■ **Problem to work on**
Omitting the pictures, output all of the records precisely as written.
▶
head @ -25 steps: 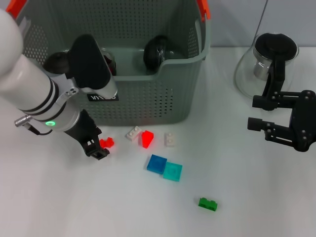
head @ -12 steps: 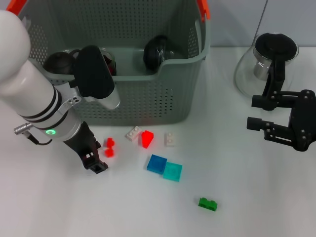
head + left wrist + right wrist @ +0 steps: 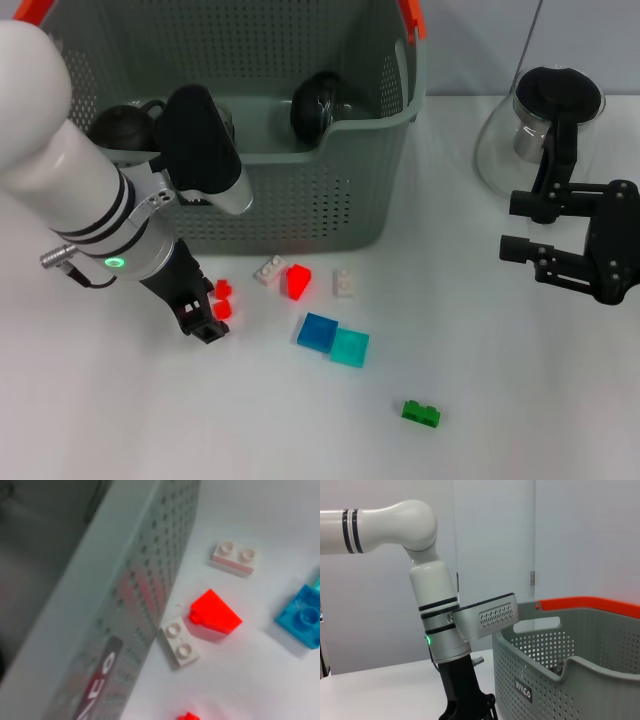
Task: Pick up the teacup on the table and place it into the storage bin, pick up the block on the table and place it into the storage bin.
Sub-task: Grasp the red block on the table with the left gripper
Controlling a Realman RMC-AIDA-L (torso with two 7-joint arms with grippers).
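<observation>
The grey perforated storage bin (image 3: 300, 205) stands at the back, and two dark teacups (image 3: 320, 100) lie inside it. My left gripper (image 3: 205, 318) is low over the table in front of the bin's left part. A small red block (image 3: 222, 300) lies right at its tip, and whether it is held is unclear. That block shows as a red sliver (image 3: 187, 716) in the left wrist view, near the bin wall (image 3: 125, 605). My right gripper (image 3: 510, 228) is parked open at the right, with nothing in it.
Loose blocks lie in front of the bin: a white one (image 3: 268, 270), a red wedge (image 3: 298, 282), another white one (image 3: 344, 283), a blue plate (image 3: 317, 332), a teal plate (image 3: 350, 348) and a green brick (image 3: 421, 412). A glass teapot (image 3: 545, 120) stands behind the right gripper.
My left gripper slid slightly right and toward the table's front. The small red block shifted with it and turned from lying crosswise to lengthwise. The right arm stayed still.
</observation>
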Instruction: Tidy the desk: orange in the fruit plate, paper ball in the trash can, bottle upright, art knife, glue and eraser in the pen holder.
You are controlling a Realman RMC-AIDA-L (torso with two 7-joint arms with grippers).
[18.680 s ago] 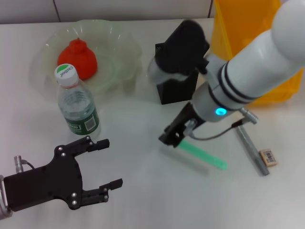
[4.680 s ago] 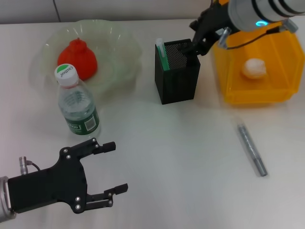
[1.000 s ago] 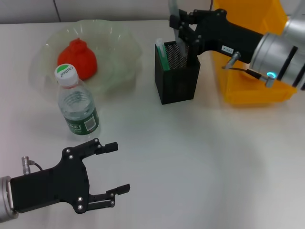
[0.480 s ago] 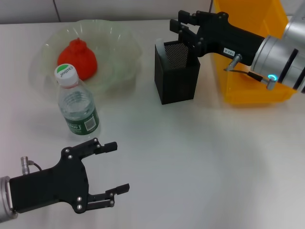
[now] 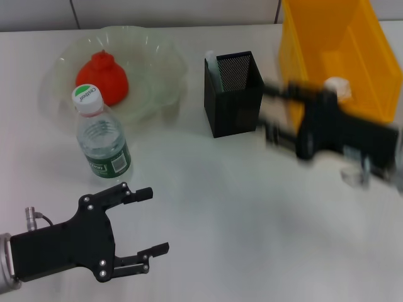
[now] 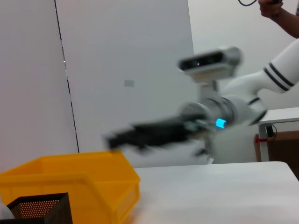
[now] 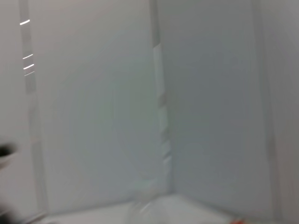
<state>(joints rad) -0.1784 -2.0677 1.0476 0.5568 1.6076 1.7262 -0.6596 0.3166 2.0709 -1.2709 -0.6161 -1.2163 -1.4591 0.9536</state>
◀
■ **Answer to this problem**
head @ -25 steps: 
head @ -12 steps: 
head + left wrist + right wrist @ +0 steps: 
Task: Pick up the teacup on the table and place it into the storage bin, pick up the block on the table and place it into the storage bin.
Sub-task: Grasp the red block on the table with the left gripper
Controlling a Realman RMC-AIDA-L (torso with two 7-joint arms with grippers).
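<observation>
The grey perforated storage bin (image 3: 300, 205) stands at the back, and two dark teacups (image 3: 320, 100) lie inside it. My left gripper (image 3: 205, 318) is low over the table in front of the bin's left part. A small red block (image 3: 222, 300) lies right at its tip, and whether it is held is unclear. That block shows as a red sliver (image 3: 187, 716) in the left wrist view, near the bin wall (image 3: 125, 605). My right gripper (image 3: 510, 228) is parked open at the right, with nothing in it.
Loose blocks lie in front of the bin: a white one (image 3: 268, 270), a red wedge (image 3: 298, 282), another white one (image 3: 344, 283), a blue plate (image 3: 317, 332), a teal plate (image 3: 350, 348) and a green brick (image 3: 421, 412). A glass teapot (image 3: 545, 120) stands behind the right gripper.
My left gripper slid slightly right and toward the table's front. The small red block shifted with it and turned from lying crosswise to lengthwise. The right arm stayed still.
</observation>
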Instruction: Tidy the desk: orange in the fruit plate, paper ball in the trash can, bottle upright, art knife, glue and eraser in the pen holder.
You are controlling a Realman RMC-AIDA-L (torso with two 7-joint arms with grippers).
[18.680 s ago] 
[4.680 s ago] 
[1.000 s ago] 
[0.480 s ago] 
[now] 
[now] 
[now] 
<state>(joints rad) -0.1784 -2.0677 1.0476 0.5568 1.6076 1.7262 -0.6596 0.3166 2.0709 -1.2709 -0.6161 -1.2163 -1.4591 0.9536</state>

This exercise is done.